DATA START

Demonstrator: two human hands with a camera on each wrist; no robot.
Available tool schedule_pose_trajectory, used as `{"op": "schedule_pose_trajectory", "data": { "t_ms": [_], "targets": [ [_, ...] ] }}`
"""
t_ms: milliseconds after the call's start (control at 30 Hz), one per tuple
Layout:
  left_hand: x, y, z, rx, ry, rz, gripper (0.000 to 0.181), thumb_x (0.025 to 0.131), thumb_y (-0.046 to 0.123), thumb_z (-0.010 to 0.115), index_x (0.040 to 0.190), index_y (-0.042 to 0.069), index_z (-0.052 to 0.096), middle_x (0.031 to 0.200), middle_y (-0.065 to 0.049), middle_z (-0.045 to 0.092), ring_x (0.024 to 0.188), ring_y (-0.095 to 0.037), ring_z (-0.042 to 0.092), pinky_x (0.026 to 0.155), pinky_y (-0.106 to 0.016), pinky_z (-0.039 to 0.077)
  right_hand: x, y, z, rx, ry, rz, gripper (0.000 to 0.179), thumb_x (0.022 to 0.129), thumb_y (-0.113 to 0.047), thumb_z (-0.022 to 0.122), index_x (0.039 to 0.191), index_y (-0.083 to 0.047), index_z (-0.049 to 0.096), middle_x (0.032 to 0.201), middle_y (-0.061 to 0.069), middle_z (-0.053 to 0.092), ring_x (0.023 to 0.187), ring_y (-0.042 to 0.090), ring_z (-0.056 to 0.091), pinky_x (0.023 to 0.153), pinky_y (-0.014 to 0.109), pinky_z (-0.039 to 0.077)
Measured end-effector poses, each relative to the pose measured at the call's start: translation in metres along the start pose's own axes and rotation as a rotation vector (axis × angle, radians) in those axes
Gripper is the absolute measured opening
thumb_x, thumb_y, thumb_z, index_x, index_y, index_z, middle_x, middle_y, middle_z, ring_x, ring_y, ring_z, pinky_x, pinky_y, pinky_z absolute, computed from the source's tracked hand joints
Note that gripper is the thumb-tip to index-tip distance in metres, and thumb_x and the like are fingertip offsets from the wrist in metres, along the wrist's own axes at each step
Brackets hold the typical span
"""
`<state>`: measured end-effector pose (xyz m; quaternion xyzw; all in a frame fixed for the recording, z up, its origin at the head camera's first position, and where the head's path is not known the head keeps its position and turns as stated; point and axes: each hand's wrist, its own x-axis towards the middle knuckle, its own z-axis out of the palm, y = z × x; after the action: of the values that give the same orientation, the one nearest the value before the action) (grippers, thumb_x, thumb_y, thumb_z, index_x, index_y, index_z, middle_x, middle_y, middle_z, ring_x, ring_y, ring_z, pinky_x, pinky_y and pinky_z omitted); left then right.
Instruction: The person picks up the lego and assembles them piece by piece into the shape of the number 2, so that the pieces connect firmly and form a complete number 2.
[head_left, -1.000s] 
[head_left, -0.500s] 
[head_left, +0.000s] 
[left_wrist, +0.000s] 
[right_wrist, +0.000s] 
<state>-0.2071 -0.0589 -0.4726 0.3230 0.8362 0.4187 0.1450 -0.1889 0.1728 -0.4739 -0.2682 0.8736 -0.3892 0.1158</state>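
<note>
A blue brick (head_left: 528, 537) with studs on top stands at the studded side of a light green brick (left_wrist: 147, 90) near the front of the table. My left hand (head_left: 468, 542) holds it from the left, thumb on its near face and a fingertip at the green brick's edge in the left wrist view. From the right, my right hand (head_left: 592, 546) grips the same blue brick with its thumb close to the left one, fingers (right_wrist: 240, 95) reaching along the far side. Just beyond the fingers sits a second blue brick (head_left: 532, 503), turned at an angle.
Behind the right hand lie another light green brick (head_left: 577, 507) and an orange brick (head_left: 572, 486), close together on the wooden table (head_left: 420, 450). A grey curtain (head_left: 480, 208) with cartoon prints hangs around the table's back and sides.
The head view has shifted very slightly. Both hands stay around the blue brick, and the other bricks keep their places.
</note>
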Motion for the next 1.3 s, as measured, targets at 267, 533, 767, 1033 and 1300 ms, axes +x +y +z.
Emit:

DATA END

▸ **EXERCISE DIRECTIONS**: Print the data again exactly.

▸ **EXERCISE RESPONSE**:
Demonstrator: two human hands with a camera on each wrist; no robot.
Available tool schedule_pose_trajectory, used as `{"op": "schedule_pose_trajectory", "data": { "t_ms": [_], "targets": [ [_, ...] ] }}`
"""
t_ms: milliseconds after the call's start (control at 30 Hz), one per tuple
Layout:
  left_hand: x, y, z, rx, ry, rz, gripper (0.000 to 0.181), thumb_x (0.025 to 0.131), thumb_y (-0.046 to 0.123), thumb_z (-0.010 to 0.115), index_x (0.040 to 0.190), index_y (-0.042 to 0.069), index_z (-0.052 to 0.096), middle_x (0.031 to 0.200), middle_y (-0.065 to 0.049), middle_z (-0.045 to 0.092), ring_x (0.024 to 0.188), ring_y (-0.095 to 0.037), ring_z (-0.042 to 0.092), pinky_x (0.026 to 0.155), pinky_y (-0.106 to 0.016), pinky_z (-0.039 to 0.077)
  right_hand: x, y, z, rx, ry, rz, gripper (0.000 to 0.179), thumb_x (0.022 to 0.129), thumb_y (-0.113 to 0.047), thumb_z (-0.022 to 0.122), index_x (0.039 to 0.191), index_y (-0.083 to 0.047), index_z (-0.049 to 0.096), middle_x (0.032 to 0.201), middle_y (-0.061 to 0.069), middle_z (-0.053 to 0.092), ring_x (0.023 to 0.187), ring_y (-0.042 to 0.090), ring_z (-0.056 to 0.091), pinky_x (0.023 to 0.153), pinky_y (-0.014 to 0.109), pinky_z (-0.039 to 0.077)
Measured end-effector poses, each relative to the pose measured at the call's start: translation in metres along the start pose's own axes and rotation as a rotation vector (axis × angle, radians) in those axes
Gripper is the absolute measured opening
thumb_x, thumb_y, thumb_z, index_x, index_y, index_z, middle_x, middle_y, middle_z, ring_x, ring_y, ring_z, pinky_x, pinky_y, pinky_z absolute, computed from the source's tracked hand joints
Note that gripper is the thumb-tip to index-tip distance in metres, and thumb_x and the like are fingertip offsets from the wrist in metres, along the wrist's own axes at each step
Brackets hold the typical span
"""
`<state>`: measured end-effector pose (xyz m; quaternion xyzw; all in a frame fixed for the recording, z up, its origin at the head camera's first position, and where the head's path is not known the head keeps its position and turns as stated; point and axes: each hand's wrist, its own x-axis towards the middle knuckle, its own z-axis out of the palm, y = z × x; after the action: of the values that give the same orientation, the one nearest the value before the action) (grippers, thumb_x, thumb_y, thumb_z, index_x, index_y, index_z, middle_x, middle_y, middle_z, ring_x, ring_y, ring_z, pinky_x, pinky_y and pinky_z omitted); left then right.
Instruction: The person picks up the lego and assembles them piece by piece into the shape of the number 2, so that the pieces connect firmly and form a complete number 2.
[head_left, -1.000s] 
[head_left, -0.500s] 
[head_left, +0.000s] 
[left_wrist, +0.000s] 
[right_wrist, +0.000s] 
<state>-0.2071 -0.0589 -0.4726 0.3230 0.8362 0.4187 0.1450 -0.1889 0.1728 -0.4739 -0.2682 0.8736 -0.3892 0.1158</state>
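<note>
A blue brick (head_left: 528, 537) with studs on top stands at the studded side of a light green brick (left_wrist: 147, 90) near the front of the table. My left hand (head_left: 468, 542) holds it from the left, thumb on its near face and a fingertip at the green brick's edge in the left wrist view. From the right, my right hand (head_left: 592, 546) grips the same blue brick with its thumb close to the left one, fingers (right_wrist: 240, 95) reaching along the far side. Just beyond the fingers sits a second blue brick (head_left: 532, 503), turned at an angle.
Behind the right hand lie another light green brick (head_left: 577, 507) and an orange brick (head_left: 572, 486), close together on the wooden table (head_left: 420, 450). A grey curtain (head_left: 480, 208) with cartoon prints hangs around the table's back and sides.
The head view has shifted very slightly. Both hands stay around the blue brick, and the other bricks keep their places.
</note>
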Motion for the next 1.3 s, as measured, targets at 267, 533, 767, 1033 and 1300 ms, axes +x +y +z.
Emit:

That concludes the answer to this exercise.